Gilead's Blog

The maintenance of situations

Posted in Change Facilitation, Ideas for Life, Inspiration, Relationships by Gilead on 25/01/2012

He said: you make me feel bad now.  She said: I don’t make you feel anything, the feelings are all yours.

I asked: how are you both maintaining you feeling bad?

All therapies encourage us to assume responsibility for our choices and feelings.  Most, also encourage us to explore inside us and consider ways in which we can learn to tolerate the world better.

According to Gestalt therapy, this is a limited view.  While Gestalt encourages us to assume responsibility for our choices, it also encourages us to constantly consider ourselves in relation to our environment, that is, how we impact our environment (this includes other people) and how the environment impacts us and our experiences are a result of this dynamic.
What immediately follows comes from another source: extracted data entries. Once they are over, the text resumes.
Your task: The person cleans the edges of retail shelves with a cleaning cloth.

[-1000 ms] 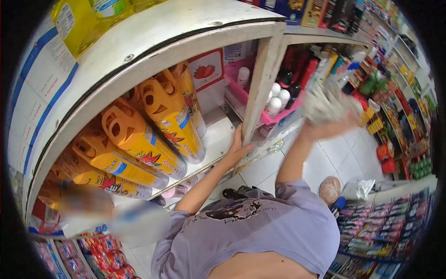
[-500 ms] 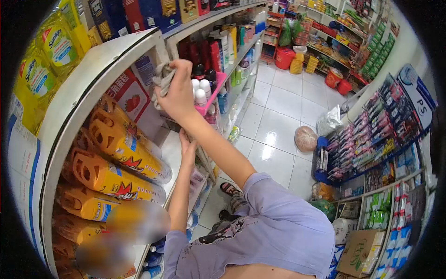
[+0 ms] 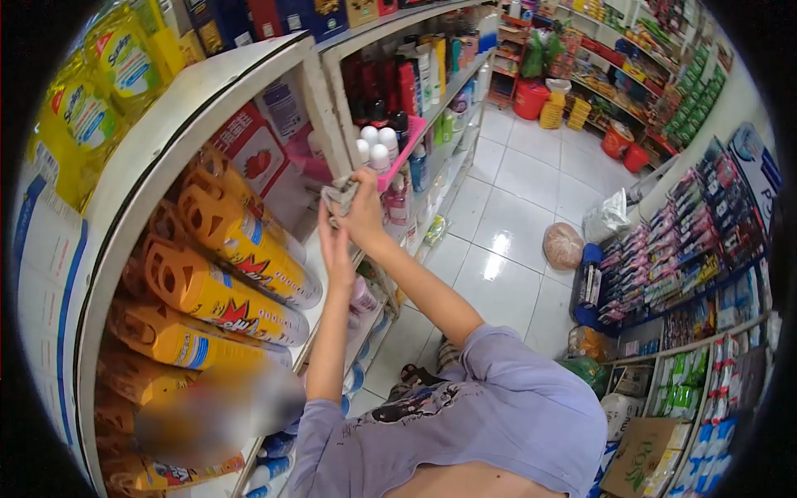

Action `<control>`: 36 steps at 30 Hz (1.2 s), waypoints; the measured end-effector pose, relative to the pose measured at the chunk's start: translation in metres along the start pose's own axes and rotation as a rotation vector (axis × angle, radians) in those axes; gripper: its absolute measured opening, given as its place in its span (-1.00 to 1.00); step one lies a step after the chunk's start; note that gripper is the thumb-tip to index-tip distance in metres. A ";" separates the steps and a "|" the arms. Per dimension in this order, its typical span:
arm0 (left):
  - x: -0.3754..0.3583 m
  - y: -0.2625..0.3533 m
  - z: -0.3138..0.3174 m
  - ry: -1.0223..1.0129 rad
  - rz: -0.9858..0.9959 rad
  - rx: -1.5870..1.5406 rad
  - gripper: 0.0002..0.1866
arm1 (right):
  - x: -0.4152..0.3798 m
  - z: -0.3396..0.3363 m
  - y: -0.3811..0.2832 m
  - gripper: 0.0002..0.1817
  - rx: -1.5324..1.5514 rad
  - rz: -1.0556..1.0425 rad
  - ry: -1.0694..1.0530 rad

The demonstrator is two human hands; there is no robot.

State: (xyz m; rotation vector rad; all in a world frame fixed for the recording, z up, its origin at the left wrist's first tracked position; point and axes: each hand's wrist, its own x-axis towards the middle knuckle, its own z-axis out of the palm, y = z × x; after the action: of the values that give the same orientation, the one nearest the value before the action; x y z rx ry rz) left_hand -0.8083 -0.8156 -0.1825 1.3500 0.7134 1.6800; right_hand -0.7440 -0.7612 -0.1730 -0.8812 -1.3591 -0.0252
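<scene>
A crumpled grey cloth (image 3: pixel 339 199) is gripped in my right hand (image 3: pixel 363 217), low in front of the white shelf post (image 3: pixel 334 116). Just below and left of it, my left hand (image 3: pixel 334 249) points upward with its fingers stretched out, fingertips right at the cloth. Behind the right hand stands a pink basket (image 3: pixel 404 158) holding white-capped roll-on bottles (image 3: pixel 379 156). Orange-capped yellow spray cans (image 3: pixel 249 257) fill the shelf to the left of my left hand.
Yellow Sunlight pouches (image 3: pixel 124 54) sit on the shelf top at upper left. A rack of toothbrushes (image 3: pixel 664 241) lines the right side. On the tiled floor (image 3: pixel 498 216) rest a brown bag (image 3: pixel 564 246) and a silvery white sack (image 3: pixel 606 217); red buckets (image 3: pixel 531 100) stand farther back.
My right hand has come down along the shelf post with the cloth, close to my left hand. The left hand has risen slightly. The view has shifted a little.
</scene>
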 end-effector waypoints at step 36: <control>0.078 0.092 0.042 0.079 0.502 0.770 -0.10 | 0.130 0.008 -0.069 -0.33 0.151 -0.255 0.244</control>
State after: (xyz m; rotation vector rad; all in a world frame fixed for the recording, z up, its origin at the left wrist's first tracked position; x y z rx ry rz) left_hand -0.7968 -0.7951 -0.0571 2.1396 1.2223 1.9354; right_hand -0.7508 -0.7436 -0.0269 -0.5549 -1.2182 -0.2174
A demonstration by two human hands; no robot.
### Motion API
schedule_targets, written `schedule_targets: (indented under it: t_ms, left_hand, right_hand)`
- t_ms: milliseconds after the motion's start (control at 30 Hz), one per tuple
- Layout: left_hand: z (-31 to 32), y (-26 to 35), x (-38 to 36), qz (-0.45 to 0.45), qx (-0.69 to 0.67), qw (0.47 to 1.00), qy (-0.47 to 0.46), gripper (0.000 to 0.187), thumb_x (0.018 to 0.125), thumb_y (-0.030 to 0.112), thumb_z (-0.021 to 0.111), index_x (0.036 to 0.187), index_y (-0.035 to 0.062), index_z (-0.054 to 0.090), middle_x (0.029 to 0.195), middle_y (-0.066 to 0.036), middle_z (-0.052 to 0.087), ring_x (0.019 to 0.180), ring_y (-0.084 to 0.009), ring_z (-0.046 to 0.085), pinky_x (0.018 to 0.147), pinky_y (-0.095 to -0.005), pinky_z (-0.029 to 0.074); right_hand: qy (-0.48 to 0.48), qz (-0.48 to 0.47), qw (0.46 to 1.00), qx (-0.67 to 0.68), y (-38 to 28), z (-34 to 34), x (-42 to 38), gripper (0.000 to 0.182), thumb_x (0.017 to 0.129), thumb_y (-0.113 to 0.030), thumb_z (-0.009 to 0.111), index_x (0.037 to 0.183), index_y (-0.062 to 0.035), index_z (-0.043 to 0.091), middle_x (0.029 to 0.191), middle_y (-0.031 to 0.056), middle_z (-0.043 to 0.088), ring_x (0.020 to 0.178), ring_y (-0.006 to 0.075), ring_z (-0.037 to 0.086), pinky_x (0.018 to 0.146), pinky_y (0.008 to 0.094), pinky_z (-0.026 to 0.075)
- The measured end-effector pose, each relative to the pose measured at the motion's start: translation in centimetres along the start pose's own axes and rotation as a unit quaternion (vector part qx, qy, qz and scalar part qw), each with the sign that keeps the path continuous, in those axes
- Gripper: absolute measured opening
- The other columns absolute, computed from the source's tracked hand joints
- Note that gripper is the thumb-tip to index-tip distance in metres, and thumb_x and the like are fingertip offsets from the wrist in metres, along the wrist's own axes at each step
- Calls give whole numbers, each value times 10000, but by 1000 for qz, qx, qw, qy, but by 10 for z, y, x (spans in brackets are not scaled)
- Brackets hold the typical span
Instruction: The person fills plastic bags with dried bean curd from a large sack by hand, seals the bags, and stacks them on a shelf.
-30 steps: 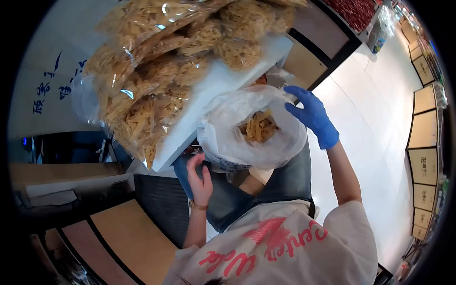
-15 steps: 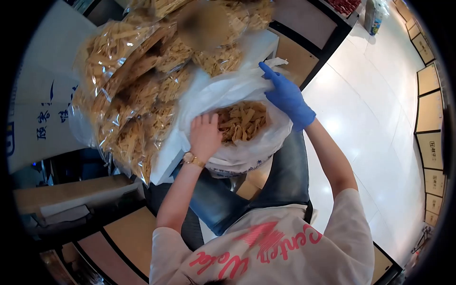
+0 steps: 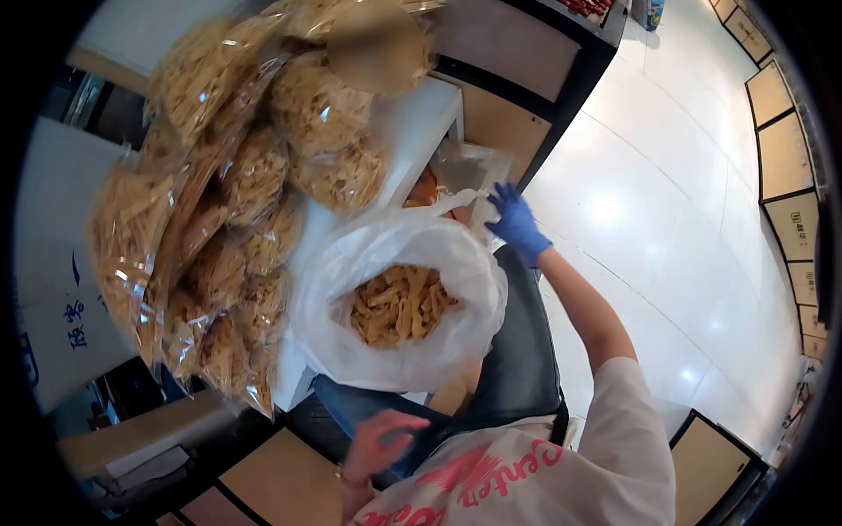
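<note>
A white plastic bag sits at my lap with its mouth wide, and tan dried strips fill the inside. My left hand, bare and a little blurred, hovers over my lap below the bag, fingers loosely bent and apart, holding nothing. In a blue glove, my right hand reaches past the bag's far right side with its fingers spread. Its fingertips are right by a clear plastic bag and the white bag's upper corner.
Clear bags of similar dried strips are heaped on a white surface to the left. Beyond it stands a dark-framed cabinet. A shiny tiled floor stretches right towards a row of tan panels.
My left hand has left the bag's mouth and drawn back towards my body. My right hand has let go of the rim and opened. The view has shifted.
</note>
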State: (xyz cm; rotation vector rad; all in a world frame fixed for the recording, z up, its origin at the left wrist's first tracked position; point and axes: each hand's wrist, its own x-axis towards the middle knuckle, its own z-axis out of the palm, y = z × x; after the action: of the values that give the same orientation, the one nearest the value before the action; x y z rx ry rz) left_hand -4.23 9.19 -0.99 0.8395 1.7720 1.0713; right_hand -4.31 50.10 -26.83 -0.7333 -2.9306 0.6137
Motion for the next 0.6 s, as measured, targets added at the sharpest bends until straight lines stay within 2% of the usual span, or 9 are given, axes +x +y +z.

A feedback loop comes to mind.

This means, that our work is not only about changes within us but also changes in our environment – we are not passive recipients but active shapers and as such, our responsibility is not only to learn to tolerate but also change what we can.

Our environment is also our context and the situations which we are part of.  We inhabit a contextual world that may appear indifferent to our existence but in fact is very responsive to our actions.  All our experiences take place in relation to us, concepts such as far, near, high, low, big, small have little meaning without our perception of them.  Not only do we constantly interact with our environment, we are a function of it as well.  I respond to my environment or my context in ways that fit with how this environment has shaped me, this includes culture, beliefs, language, ethnicity and family to name a few.
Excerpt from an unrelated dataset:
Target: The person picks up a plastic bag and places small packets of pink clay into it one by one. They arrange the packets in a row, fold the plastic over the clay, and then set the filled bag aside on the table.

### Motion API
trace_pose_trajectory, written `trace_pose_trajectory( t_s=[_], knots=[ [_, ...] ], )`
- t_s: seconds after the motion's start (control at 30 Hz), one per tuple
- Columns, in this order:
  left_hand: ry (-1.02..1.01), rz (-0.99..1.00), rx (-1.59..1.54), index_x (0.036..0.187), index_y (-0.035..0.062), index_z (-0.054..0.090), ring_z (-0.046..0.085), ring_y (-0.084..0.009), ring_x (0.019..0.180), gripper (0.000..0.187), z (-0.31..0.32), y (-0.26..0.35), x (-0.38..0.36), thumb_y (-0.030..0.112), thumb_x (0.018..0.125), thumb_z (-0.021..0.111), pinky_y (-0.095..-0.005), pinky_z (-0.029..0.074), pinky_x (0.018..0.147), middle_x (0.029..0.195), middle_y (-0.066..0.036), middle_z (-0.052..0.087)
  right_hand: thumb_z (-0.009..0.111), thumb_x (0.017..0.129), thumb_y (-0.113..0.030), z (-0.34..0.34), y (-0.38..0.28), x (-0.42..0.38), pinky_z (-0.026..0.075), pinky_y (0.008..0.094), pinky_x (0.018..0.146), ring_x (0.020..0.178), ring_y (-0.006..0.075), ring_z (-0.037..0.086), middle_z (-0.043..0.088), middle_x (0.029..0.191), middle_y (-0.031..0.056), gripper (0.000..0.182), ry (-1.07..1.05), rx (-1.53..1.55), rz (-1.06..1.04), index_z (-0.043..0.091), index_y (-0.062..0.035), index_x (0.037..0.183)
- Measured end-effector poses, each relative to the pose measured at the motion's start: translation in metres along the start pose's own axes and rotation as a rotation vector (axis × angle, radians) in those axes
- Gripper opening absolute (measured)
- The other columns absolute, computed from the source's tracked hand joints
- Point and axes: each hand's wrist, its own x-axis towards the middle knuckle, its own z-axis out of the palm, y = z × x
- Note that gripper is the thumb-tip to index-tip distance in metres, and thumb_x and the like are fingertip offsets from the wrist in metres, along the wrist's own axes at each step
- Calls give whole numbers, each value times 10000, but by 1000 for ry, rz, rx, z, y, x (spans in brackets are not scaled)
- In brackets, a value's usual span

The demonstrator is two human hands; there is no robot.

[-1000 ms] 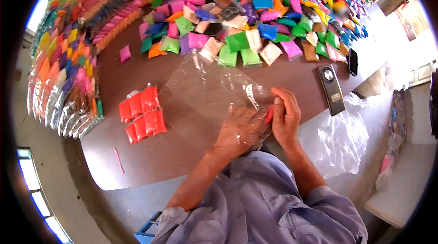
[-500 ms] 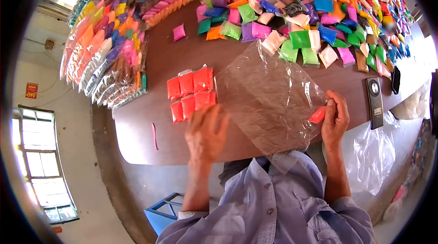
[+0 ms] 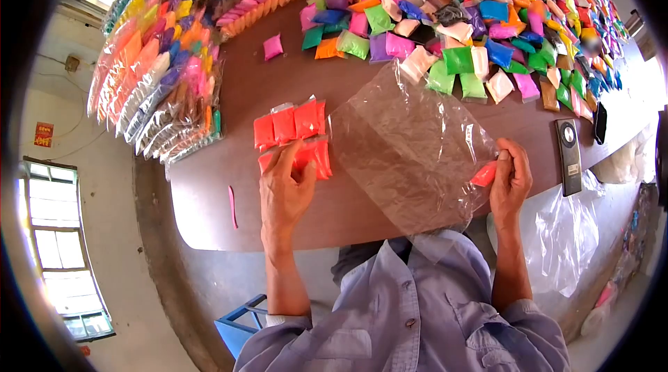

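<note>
red packets [image 3: 284, 125]: left hand [image 3: 285, 194] at lower row, fingers parted, seemingly gathering; right hand [image 3: 511, 180] pinches clear bag [image 3: 410, 142]; even grip needed next

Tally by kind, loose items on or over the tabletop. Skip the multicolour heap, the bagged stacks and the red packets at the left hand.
Clear plastic bag: 1
Red packet at the right hand: 1
Lone pink packet: 1
Thin pink strip: 1
Phone: 1
Black object beside the heap: 1
Total: 6
</note>
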Motion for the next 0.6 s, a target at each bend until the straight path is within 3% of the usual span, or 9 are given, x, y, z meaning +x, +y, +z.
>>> trace_pose_trajectory(
  t_s=[0.03, 0.1, 0.13, 0.2, 0.3, 0.37, 0.43, 0.53, 0.6],
  knots=[
    [-1, -3, 1, 1310, 25, 752, 759, -279, 809, 355, -5, 4, -2, 102, 964, 772, -401, 607, 767, 1252, -174, 771, 616, 1089, 2, 0, -1, 0, 547, 350, 984, 1117, 247, 708, 750, 1214, 151, 204, -3, 1, 1, 735, 36, 1251],
    [-66, -167, -89, 1299, 9, 758, 726, -185, 769, 394, -14, 14, -6, 70, 917, 829, -329, 586, 718, 1161, -143, 765, 613, 1080, 14, 1, -2, 1, 551, 346, 968, 1102, 242, 711, 754, 1202, 148, 205, 9, 17, -16, 744, 32, 1237],
    [-71, -166, -93, 1299, 9, 758, 726, -185, 769, 394, -16, 13, -9, 70, 917, 829, -329, 586, 718, 1161, -143, 765, 613, 1080, 14, 1, -2, 2, 551, 346, 968, 1102, 242, 711, 754, 1202, 148, 205, 11, 10, -15, 744, 32, 1237],
    [-51, -159, -297, 1225, -1, 770, 667, -94, 742, 365, -17, 13, -14, 33, 876, 873, -267, 547, 674, 1063, -80, 739, 617, 1072, 13, 1, -3, 2, 555, 346, 954, 1087, 252, 721, 758, 1190, 155, 202, 15, -10, -32, 754, 27, 1219],
    [-119, -222, -517, 1128, 6, 776, 655, -66, 749, 283, -14, 41, -18, 26, 870, 890, -247, 525, 655, 1071, -48, 727, 626, 1061, 14, 0, -5, 3, 560, 347, 947, 1081, 266, 731, 759, 1183, 163, 196, 9, -35, -38, 759, 25, 1204],
    [-126, -156, -672, 1080, 30, 772, 647, -54, 722, 246, 12, 58, -23, 47, 873, 904, -252, 513, 631, 992, -12, 713, 633, 1058, 13, 1, -6, 3, 564, 348, 941, 1078, 275, 737, 758, 1182, 167, 192, 21, -28, -46, 756, 26, 1206],
    [-356, -114, -584, 1070, 41, 773, 655, -61, 697, 233, 31, 77, -26, 81, 888, 913, -260, 516, 617, 903, -10, 725, 633, 1062, 12, 0, -7, 4, 568, 352, 934, 1076, 270, 736, 758, 1184, 164, 190, 13, -23, -50, 754, 28, 1208],
    [-329, 29, -493, 1039, 27, 730, 584, -35, 649, 288, 62, 105, -29, 96, 869, 951, -240, 449, 562, 775, 9, 692, 634, 1071, 2, -1, -12, 4, 568, 347, 930, 1067, 263, 736, 755, 1187, 164, 182, 15, -3, -23, 750, 30, 1208],
    [-307, 69, -485, 1036, 19, 725, 609, -60, 647, 294, 73, 114, -30, 108, 873, 953, -257, 471, 565, 796, -18, 712, 634, 1075, -1, 0, -11, 5, 566, 338, 929, 1052, 254, 738, 754, 1186, 159, 176, 18, 8, -33, 750, 28, 1204]
  ],
)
And such are all our relationships.  While we may accept that other people don’t make us feel our feelings and that we are responsible for our actions, we need to also accept that our feelings are relational, that is, a response to other people and our environment in general.  If we feel angry, we respond to something, the same goes for sadness, happiness and fear.
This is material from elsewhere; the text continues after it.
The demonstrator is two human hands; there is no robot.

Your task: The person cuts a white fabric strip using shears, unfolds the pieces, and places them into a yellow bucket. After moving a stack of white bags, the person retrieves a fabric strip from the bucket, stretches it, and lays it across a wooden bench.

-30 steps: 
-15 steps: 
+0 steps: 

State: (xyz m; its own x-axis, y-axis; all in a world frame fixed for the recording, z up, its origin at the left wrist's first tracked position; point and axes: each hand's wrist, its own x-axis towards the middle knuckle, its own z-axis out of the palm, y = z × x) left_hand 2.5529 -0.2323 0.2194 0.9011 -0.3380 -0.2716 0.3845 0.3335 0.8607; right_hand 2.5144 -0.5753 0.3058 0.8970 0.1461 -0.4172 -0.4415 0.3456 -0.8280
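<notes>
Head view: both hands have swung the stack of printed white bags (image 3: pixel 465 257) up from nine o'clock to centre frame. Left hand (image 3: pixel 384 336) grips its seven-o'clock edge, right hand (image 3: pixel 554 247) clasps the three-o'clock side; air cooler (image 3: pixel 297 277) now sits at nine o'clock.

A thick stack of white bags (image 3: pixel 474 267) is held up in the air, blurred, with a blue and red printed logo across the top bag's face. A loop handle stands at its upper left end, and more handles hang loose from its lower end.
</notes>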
One of Gestalt’s innovative contributions is the view that our feelings are secondary to our interactions, what I mean by that is that the quality of the relation we are in at any given moment will determine the quality of our feelings.  A supportive relationship will induce different feelings to a hostile environment.

The quality of our existence and experiences, therefore, is interdependent with the richness of our environment and an environment is rich if it contains nurturing elements that support satisfying experiences, furthermore, it is rich if we bring our own richness to it.

If we want richer and satisfying relationships we need to create richer and satisfying environments.  Such environments can only exist if all participants accept that no one’s feelings and responses arise in isolation but as part of an interaction.

As such, if you feel caught up in a relationship whose dynamic is unhealthy, the focus needs to shift from cause and effect to the maintenance of the situation – how both/all participants maintain the situation by asking what is attractive to us about the situation.